January: The Mario Acevedo Interview
Q: What’s the best piece of writing advice you ever received or that you want to give to other writers? Mario: One. Read as much as you can. And write. Don’t wait for inspiration. The muse works for you. Go club her on the head and make her help pay the rent. Two. Get involved with writing groups whose goals support yours. Three. Have faith. You won’t know when you will get published but if you quit, it will never happen.
January: The Lucha Corpi Interview
Q: Did it matter in the big scheme of things that you were acknowledged as a Chicana poet and novelist? Lucha: I think it mattered, maybe still matters, to others, who seem to have a hard time categorizing or labeling my work. In over 35 years I’ve been writing, I’ve been asked many questions about my cultural and linguistic identification and the content in my work.

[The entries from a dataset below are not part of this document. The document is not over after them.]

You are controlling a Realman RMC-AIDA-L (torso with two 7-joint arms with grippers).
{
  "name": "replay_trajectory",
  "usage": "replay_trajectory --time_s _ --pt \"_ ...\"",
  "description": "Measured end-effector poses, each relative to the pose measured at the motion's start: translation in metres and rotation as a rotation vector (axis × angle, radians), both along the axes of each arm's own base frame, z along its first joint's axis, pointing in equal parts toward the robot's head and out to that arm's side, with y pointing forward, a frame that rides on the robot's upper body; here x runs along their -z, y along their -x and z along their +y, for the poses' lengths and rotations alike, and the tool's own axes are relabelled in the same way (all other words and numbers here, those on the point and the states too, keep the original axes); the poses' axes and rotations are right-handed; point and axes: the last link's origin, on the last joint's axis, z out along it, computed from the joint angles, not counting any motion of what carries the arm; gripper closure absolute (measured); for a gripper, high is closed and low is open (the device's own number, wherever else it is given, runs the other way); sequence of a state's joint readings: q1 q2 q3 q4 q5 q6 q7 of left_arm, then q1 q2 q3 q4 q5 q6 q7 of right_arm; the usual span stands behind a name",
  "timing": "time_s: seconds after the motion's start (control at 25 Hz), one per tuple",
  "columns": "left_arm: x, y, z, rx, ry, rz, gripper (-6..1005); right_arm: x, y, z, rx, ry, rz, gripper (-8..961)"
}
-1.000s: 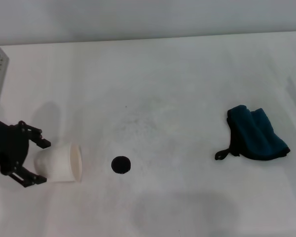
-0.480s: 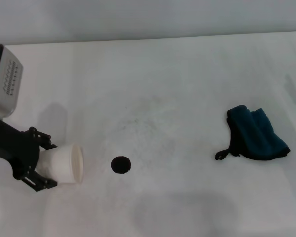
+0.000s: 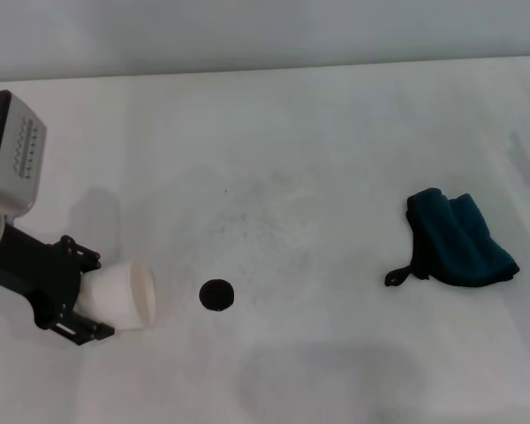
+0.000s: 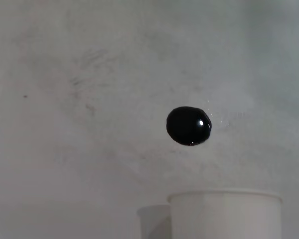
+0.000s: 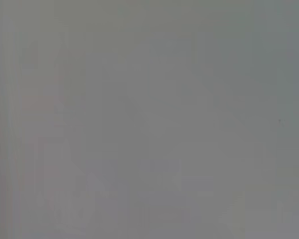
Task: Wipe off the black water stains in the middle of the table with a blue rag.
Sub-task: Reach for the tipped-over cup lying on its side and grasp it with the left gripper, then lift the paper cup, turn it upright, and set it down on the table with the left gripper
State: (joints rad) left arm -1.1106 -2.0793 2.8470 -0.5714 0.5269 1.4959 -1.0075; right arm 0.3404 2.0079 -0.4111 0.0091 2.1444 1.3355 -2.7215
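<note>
The black water stain (image 3: pixel 216 295) is one small round spot on the white table (image 3: pixel 291 150), left of centre; it also shows in the left wrist view (image 4: pixel 189 125). The blue rag (image 3: pixel 459 240) lies crumpled at the right, its black loop tag pointing left, with no gripper near it. My left gripper (image 3: pixel 97 294) is at the front left, shut on a white paper cup (image 3: pixel 125 297) held on its side with the mouth towards the stain. The cup's rim shows in the left wrist view (image 4: pixel 224 199). My right gripper is out of view; its wrist view shows only plain grey.
Faint grey smudges mark the tabletop around its middle (image 3: pixel 256 221). The table's far edge (image 3: pixel 265 69) meets a grey wall. The left arm's grey body (image 3: pixel 9 155) hangs over the table's left side.
My left arm has come further into view and moved a little right with the cup, which has tilted slightly. The stain and the rag have not moved.
</note>
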Motion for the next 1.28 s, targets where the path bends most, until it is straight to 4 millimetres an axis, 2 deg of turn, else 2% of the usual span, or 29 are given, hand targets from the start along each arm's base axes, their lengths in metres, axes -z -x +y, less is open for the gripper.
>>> replay_trajectory --time_s 0.32,0.52,0.72,0.96,1.28 --pt "-0.006 -0.013 0.012 -0.024 -0.101 -0.112 266 0.000 0.000 0.001 -0.001 0.000 -0.003 84" --pt "-0.012 -0.019 0.021 0.009 -0.233 -0.264 309 0.000 0.000 0.001 0.000 0.001 -0.005 84" --pt "-0.008 -0.023 0.028 0.067 -0.396 -0.461 335 -0.002 0.002 0.004 -0.006 -0.002 -0.013 84" --pt "0.012 -0.016 0.026 0.047 -0.524 -0.577 352 -0.003 0.002 0.005 -0.008 -0.004 -0.017 84" --pt "0.053 -0.004 -0.001 -0.056 -0.605 -0.691 350 -0.005 0.001 0.005 -0.011 -0.010 -0.023 84"
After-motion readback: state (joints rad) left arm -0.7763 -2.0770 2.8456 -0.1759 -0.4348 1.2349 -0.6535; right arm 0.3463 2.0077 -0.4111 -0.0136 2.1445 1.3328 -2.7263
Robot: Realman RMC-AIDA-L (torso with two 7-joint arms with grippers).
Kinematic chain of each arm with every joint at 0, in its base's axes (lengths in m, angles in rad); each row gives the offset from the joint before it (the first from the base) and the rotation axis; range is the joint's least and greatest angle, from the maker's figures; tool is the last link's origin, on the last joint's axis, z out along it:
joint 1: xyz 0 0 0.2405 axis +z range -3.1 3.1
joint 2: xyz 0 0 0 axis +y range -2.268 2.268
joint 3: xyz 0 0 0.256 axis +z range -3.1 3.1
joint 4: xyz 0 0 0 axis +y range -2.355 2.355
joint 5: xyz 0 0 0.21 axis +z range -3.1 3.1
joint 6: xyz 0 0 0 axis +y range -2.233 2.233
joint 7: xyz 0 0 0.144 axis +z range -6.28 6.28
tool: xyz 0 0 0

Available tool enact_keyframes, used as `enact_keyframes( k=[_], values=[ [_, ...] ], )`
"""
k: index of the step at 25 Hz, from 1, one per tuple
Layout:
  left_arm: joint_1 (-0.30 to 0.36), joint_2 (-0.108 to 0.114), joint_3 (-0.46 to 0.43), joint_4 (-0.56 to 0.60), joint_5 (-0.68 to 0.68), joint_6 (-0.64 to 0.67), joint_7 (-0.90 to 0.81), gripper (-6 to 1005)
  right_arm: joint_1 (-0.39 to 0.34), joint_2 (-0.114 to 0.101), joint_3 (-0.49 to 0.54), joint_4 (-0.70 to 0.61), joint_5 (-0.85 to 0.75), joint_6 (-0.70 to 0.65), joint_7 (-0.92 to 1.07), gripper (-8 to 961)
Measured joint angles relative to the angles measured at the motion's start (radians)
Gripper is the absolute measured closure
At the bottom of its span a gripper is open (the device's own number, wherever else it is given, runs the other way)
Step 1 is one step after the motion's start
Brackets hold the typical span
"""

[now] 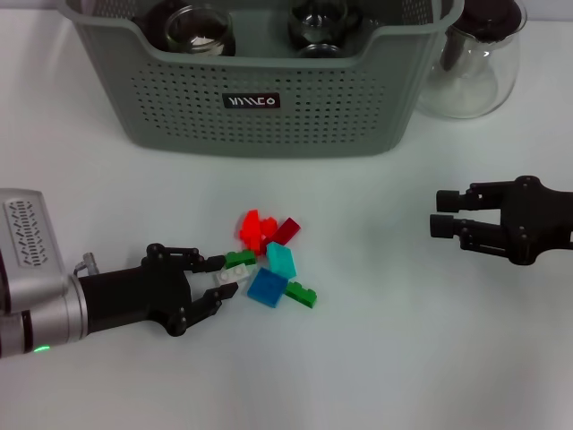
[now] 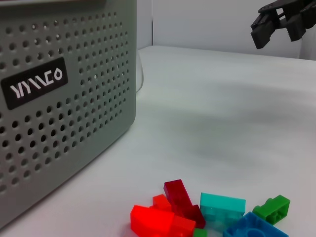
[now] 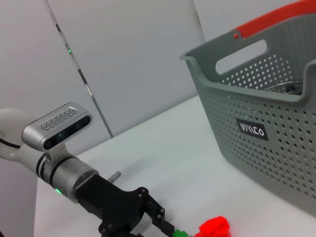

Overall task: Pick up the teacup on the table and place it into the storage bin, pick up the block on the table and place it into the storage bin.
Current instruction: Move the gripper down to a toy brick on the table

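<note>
- Blocks point(image 1: 271, 257) are heaped loosely on the white counter point(image 1: 376, 358), in front of the storage bin point(image 1: 260, 98) and apart from it: red, dark red, teal, blue and green pieces lying against one another
- Left tool point(image 1: 224, 276) is lowered at the near-left edge of the heap, its fingers parted around a small pale piece beside a green block point(image 1: 240, 259); whether that piece is actually gripped cannot be told
- Right tool point(image 1: 440, 219) is held above the counter well to the right of the blocks, its fingers slightly apart and nothing between them
- Storage bin is set at the far side of the counter, its black label facing the robot; glass vessels point(image 1: 199, 30) are seen inside it
- Clear glass teapot point(image 1: 473, 55) with a black lid is stood just beside the bin's right end
</note>
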Motion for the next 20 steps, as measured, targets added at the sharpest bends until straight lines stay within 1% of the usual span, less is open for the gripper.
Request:
enact_keyframes(
  k=[9, 15, 20],
  values=[
    [-0.006, -0.002, 0.000, -0.020, 0.002, -0.017, 0.001, 650, -0.003, -0.003, 0.000, 0.007, 0.000, 0.001, 0.000, 529],
    [-0.006, -0.001, -0.001, -0.020, -0.007, -0.022, -0.003, 649, -0.004, -0.004, 0.002, 0.009, 0.000, 0.001, -0.001, 528],
    [-0.002, 0.000, -0.002, -0.014, -0.010, -0.019, -0.008, 715, -0.004, -0.004, 0.002, 0.009, 0.000, 0.001, -0.001, 528]
  ],
)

Am I a Mexican or a Chicana poet? Should I be considered either? Am I being opportunistic by using as background for my novels events in the Chicano Civil Rights Movement? Shouldn’t I stick to writing only poetry in Spanish because that’s what I do well? Did I know that writing mystery novels—“genre”—would prevent me from ever again receiving recognition as a “literary” writer?To be honest, I hear the questions but I don’t particularly care to explore the issues in them. I was, am and will continue to be a Chicana poet and fiction writer by choice, and beyond that and most importantly, because of the two cultures that have formed me, which are reflected in my work in one way or another.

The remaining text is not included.